Many studies dealt with the factors affecting mortality among hospitalized COVID-19 patients. (Li LQ et al., 2020; Huang I et al., 2002; Liu K et al., 2020) Old age was demonstrated as key demographic predictor of both severe morbidity and mortality. (Cecconi et al., 2020; Imam et al., 2020; Ciceri et al., 2020; Galloway et al., 2020) The current study revealed that there is and increasing odds of mortality with increase of age (odds ratio = 7.8, 10.5 and 18.3 for each decade compared with those less than 40 years). Old age was demonstrated to be a poor prognostic predictor among hospitalized COVID-19 cases. (Grasselli et al., 2020; Zhou et al., 2020; Huang et al., 2020; Li X et al, 2020) Actually, older age has been recognized as a predicting risk factors for both severe morbidity and mortality since the early start of COVID-19 epidemic. (Huang et al., 2020; Guang C et al., 2020; Zhou et al., 2020) Several explanations were provided for the higher mortality among the elderly COVID-19 patients; one study revealed that those older than 65 years suffered from higher rates of comorbidities, abnormal laboratory findings and multiple organ failure than the younger patients (Chen T et al., 2020) while another retrospective study in Italy revealed a lower partial pressure of oxygen to fraction of inspired oxygen ratio (PaO2/FiO2) among the older COVID-19 patients compared with the younger patients.( Grasselli et al., 2020)

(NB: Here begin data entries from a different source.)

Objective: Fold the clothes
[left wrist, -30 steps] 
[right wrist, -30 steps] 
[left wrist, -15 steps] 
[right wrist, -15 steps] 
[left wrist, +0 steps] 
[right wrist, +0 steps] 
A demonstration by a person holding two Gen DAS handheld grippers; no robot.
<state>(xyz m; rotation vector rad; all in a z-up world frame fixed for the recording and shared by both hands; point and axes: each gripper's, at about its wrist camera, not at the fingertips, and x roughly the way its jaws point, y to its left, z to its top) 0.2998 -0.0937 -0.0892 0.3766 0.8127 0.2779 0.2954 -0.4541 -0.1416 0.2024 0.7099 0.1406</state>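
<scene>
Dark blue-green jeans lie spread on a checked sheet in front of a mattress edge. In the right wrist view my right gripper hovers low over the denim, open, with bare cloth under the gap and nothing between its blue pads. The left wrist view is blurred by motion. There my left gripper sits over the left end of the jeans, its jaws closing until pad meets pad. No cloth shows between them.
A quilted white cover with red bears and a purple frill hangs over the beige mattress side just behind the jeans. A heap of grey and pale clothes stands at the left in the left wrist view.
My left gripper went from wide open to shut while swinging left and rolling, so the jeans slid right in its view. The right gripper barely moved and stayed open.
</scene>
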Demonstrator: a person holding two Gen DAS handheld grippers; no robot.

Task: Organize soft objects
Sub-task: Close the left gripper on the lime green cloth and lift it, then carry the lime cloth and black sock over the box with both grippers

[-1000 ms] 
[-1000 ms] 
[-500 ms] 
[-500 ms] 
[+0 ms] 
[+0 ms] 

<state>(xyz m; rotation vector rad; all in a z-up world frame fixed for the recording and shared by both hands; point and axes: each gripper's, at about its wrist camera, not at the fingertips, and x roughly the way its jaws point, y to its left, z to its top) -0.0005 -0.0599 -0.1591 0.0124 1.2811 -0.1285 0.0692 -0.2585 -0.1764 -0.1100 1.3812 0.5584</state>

The current study revealed that deaths were more likely encountered among males than females with a case fatality of 4.3% and 2.4% respectively, however this difference is not statistically significant. It was postulated that females are less prone to develop a severe form of COVID-19 but, they have the same risk of mortality as males if they alreaded developed the disease (Bellan wt al., 2020) However, other studies, in contradiction to the current study, revealed that being a male is a significant risk predictor of severe morbidity of COVID-19. (Palaiodimos et al., 202; Li et al., 2020)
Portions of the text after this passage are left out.